I love to discover new work. But time is the one thing I now jealously guard. In fact, I'm feeling guilty about writing a reply here when I should be pushing through to my next 4 article deadlines, yikes!

Honestly, the best way to be "discovered" is to write more books, and the small-ish handful who read the first one and like it will seek out your others and recommend and and and...voila!


----------



## EC Sheedy (Feb 24, 2011)

It's always fascinating to get the reader's perspective on the book buying impulse/decision. And, yes, to the endless supply of new books becoming...burdensome.    My kindle is full to bursting. 

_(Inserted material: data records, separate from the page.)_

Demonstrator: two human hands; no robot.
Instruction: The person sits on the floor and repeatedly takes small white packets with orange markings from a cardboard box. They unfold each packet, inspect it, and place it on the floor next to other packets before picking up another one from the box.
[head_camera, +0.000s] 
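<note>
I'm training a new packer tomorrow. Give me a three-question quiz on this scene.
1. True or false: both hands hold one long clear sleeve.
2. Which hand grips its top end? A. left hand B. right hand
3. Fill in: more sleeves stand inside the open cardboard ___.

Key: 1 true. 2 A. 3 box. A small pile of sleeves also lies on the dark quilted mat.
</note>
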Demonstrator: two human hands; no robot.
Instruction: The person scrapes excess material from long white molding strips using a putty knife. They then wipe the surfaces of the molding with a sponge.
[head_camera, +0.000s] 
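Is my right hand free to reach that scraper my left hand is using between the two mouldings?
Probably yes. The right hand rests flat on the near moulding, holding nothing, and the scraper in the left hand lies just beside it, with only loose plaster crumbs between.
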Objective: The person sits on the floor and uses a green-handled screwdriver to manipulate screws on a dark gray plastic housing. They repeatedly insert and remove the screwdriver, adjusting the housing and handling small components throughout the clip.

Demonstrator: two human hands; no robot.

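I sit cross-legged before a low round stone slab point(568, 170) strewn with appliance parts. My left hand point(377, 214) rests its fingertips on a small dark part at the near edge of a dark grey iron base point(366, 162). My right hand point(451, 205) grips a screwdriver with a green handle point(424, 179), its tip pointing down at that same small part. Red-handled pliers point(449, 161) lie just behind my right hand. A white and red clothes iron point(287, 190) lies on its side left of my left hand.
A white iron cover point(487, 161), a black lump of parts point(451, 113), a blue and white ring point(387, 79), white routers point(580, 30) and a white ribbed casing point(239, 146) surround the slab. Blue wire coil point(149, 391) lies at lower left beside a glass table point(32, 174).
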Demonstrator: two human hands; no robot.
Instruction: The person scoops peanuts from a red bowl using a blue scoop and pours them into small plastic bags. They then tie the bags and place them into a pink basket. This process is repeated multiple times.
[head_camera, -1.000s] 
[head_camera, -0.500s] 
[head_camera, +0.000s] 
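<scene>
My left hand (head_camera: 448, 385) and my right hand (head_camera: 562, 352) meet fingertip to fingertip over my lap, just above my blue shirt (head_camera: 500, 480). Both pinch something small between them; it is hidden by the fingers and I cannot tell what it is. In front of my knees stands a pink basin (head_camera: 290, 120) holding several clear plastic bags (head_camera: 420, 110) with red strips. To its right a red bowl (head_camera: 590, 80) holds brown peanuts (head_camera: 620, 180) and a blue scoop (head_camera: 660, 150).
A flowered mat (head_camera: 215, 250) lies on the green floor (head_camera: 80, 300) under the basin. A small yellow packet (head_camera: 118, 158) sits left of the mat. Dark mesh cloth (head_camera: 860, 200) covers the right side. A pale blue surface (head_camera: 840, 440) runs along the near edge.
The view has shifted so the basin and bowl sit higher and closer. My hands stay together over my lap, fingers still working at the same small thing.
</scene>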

As a writer and reader I can't help but notice the paradox: Many (most) writers intensely dislike what they see as the constant need to promote or die, while readers are bone weary and even repulsed by authors never- ending promoting. 

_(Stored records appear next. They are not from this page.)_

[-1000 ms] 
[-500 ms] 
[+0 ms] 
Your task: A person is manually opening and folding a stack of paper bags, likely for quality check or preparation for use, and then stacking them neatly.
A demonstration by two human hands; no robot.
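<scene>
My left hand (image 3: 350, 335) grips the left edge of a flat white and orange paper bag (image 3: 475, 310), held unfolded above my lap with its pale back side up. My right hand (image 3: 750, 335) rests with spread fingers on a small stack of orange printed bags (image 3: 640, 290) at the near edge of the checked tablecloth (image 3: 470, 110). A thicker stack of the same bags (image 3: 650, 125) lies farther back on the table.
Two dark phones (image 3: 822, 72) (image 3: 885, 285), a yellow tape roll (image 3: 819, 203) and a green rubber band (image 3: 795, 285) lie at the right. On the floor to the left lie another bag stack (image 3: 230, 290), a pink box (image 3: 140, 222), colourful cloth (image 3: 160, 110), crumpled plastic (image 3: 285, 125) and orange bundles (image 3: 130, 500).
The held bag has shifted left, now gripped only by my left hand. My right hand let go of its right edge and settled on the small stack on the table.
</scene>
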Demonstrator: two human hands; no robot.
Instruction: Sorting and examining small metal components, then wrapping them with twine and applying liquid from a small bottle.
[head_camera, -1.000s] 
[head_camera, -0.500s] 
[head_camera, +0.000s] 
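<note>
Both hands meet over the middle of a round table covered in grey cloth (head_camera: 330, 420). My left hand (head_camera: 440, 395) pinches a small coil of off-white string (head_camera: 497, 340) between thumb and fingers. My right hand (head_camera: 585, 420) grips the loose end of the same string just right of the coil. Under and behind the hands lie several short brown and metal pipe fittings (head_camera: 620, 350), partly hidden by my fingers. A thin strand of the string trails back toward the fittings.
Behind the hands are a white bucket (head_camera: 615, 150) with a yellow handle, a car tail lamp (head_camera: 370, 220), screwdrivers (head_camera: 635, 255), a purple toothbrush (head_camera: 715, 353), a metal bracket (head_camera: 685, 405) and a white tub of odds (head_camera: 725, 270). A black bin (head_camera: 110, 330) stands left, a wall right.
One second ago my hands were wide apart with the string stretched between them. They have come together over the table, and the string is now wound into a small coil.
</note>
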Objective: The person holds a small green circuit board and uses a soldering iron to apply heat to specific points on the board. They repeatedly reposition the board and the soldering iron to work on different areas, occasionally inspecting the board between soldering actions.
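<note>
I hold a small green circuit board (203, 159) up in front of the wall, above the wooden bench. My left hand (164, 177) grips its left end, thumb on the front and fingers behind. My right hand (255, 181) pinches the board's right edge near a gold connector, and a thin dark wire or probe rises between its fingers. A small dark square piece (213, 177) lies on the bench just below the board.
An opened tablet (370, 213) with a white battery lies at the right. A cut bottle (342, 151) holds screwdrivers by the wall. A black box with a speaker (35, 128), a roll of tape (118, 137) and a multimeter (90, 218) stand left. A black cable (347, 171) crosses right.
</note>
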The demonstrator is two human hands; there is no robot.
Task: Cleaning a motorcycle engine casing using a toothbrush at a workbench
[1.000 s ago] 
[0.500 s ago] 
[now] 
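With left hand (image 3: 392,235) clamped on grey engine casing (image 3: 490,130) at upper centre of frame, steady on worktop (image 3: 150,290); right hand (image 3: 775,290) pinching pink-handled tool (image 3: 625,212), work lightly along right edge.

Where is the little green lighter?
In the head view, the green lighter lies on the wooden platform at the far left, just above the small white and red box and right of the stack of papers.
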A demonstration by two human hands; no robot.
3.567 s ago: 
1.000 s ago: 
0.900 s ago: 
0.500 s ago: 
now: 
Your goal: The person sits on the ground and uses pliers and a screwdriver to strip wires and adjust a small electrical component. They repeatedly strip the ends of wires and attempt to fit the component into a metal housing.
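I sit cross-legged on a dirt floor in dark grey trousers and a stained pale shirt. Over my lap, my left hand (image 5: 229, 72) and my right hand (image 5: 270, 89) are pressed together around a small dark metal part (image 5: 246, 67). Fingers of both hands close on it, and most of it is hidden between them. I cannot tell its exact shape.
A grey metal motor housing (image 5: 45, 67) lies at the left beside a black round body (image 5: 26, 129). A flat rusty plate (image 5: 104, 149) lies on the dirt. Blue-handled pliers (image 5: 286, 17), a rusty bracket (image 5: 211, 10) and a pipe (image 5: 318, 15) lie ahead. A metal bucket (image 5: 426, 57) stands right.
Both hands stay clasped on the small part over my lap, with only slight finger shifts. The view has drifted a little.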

Indy writing/publishing is an upside down world where it's tough to get it right.


----------



## Marie Long (Jan 11, 2014)

I think these days, a good, eye-catching book cover is what's going to make readers stop and check out your book. That doesn't necessarily mean an instant buy, but at least you were able to get their attention.


----------



## Mike D. aka jmiked (Oct 28, 2008)

From my perspective, the problem is too many books competing for my attention. If you aren't an author I've already read something by (and enjoyed it), then chances are pretty close to zero that I will look at the work. Rarely, I will get something because of someone else's recommendation, generally from a well-established mystery or sf genre blog. Even then, I frequently check it out on Goodreads.

Now that I think of it, I've been that way since I got out of my teens, when I read pretty much any mystery or sf that came along. That was in the 1950s/1960s though, and there was just less material to cope with. Nowadays, the threshold is much, much higher to get my attention.

Mike


----------



## WHDean (Nov 2, 2011)

jmiked said:


> From my perspective, the problem is too many things competing for my attention. If you aren't an author I've already read something by (and enjoyed it), then chances are pretty close to zero that I will look at the work. Rarely, I will get something because of someone else's recommendation, generally from a well-established mystery or sf genre blog. Even then, I frequently check it out on Goodreads.
> 
> Now that I think of it, I've been that way since I got out of my teens, when I read pretty much any mystery or sf that came along. That was in the 1950s/1960s though, and there was just less material to cope with. Nowadays, the threshold is much, much higher to get my attention.
> 
> Mike


This isn't a direct reply to Mike, I'm just completing the circle he started. Unlike Mike, I rarely read the same genre writers. Yet I fall pretty much in line with everything else he said. It's not like I have nothing to do and nothing to read.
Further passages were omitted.